Les patients du centre de soins ? Une écrasante majorité de jeunes hommes. « On a beaucoup de maladies chroniques comme le diabète ou les hépatites, des douleurs articulaires et des troubles digestifs », décrit Marie-Annick. Mais aussi des maux de têtes, des cauchemars ou des insomnies, très répandus chez les migrants. « Lorsque j'ai débuté, j'ai été étonnée du nombre de migrants ayant un suivi psy », détaille Chantal Le Goff, également bénévole au Caso.

La torture, le viol, le racket sont des traumatismes répandus parmi cette population en souffrance. « Les violences subies font partie des questions que l'on pose aux nouveaux patients. Mais on était souvent gênées, c'était dur pour les personnes de raconter. Maintenant, on évite. Si on soupçonne quelque chose, on en parle au médecin du Caso pour qu'il en discute de manière plus intime avec le patient », expliquent les deux femmes. « Il y a aussi des personnes solides, qui vont de l'avant.

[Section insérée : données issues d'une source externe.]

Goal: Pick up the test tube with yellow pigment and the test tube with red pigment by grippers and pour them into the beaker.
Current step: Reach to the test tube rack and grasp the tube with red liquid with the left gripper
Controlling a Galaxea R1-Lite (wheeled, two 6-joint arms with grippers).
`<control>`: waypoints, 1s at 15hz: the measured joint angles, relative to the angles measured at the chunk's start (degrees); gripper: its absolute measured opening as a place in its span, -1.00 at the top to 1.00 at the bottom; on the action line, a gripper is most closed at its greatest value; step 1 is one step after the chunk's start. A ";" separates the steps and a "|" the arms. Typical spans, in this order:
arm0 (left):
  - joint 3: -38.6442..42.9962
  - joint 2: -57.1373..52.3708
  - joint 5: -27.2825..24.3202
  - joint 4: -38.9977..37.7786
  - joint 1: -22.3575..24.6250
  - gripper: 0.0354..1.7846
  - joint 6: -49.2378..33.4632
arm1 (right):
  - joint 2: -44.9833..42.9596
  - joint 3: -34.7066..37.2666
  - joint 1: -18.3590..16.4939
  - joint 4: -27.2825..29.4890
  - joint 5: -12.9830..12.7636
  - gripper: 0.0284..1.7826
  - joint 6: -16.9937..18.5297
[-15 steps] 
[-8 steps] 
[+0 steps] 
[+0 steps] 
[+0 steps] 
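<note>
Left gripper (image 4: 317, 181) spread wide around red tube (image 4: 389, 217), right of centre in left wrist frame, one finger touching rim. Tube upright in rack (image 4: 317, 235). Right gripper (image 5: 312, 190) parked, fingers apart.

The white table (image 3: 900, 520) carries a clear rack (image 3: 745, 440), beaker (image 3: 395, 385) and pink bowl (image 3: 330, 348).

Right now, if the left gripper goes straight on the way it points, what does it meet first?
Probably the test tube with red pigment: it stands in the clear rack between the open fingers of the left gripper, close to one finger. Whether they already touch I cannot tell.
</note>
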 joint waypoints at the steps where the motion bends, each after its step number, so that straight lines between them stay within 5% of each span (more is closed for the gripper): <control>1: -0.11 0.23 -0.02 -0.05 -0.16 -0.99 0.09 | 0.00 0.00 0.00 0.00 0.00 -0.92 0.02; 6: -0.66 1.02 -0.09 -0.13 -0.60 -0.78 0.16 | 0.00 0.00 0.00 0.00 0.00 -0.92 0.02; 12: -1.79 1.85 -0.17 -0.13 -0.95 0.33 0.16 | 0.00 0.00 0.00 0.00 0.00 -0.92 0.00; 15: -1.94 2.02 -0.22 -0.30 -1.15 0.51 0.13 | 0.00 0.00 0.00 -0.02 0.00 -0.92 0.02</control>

Certaines sont très solidaires, notamment dans les communautés africaines ».

 Comprendre au mieux les histoires de chacun

Marie-Annick et son amie Chantal se sont engagées à Médecins du Monde il y a 5 ans, à leur retraite. Toutes les deux étaient infirmières au CHU de Nantes, la première au bloc, la seconde en psychiatrie. Un engagement qui s'est fait un peu par hasard, grâce au bouche-à-oreille. « On ne savait pas trop à quoi s'attendre », se rappelle Marie-Annick.

Au final, peu de soins car la prise en charge par la permanence d'accès aux soins de santé (PASS) du CHU de Nantes fonctionne bien. « Ponctuellement des pansements, des analyses d'urine, des tests de grossesse ou des soins pour les diabétiques », décrivent les infirmières.

Mais surtout de la prévention, sur le VIH et les hépatites notamment, et énormément d'orientation vers les différents acteurs médicaux (hôpital, spécialistes) ou sociaux. Ce sont aussi elles qui assurent, avec d'autres bénévoles, l'accueil des patients au centre de soin. Jonglant entre le Français, l'Anglais et parfois des interprètes, elles font le point sur leur état de santé avant leur consultation avec le médecin. « On interroge sur le suivi sérologique, gynécologique, les allergies, la couverture vaccinale… Là, l'oeil de l'infirmière est important », expliquent-elles.

Le maquis du droit des étrangers

Une compétence qu'elles ne s'attendait pas à acquérir ? Le droit ! « On doit remplir le dossier social du patient. Donc, quand on a débuté, on devait comprendre les différents titres de séjours, le droit d'asile, la CMU, l'aide médicale d’État… Je ne connaissais rien de tout ça. Heureusement que Médecins du Monde organise des formations ! », se remémore Chantal.

Mais le jeu en vaut la chandelle. « Notre mission est de faciliter l'accès des migrants au droit commun (le système sanitaire classique, ndlr) », explique l'infirmière. La connaissance de ces aspects juridiques est donc essentielle pour que les migrants puissent aller chez le médecin comme tout le monde, sans dépendre des ONG.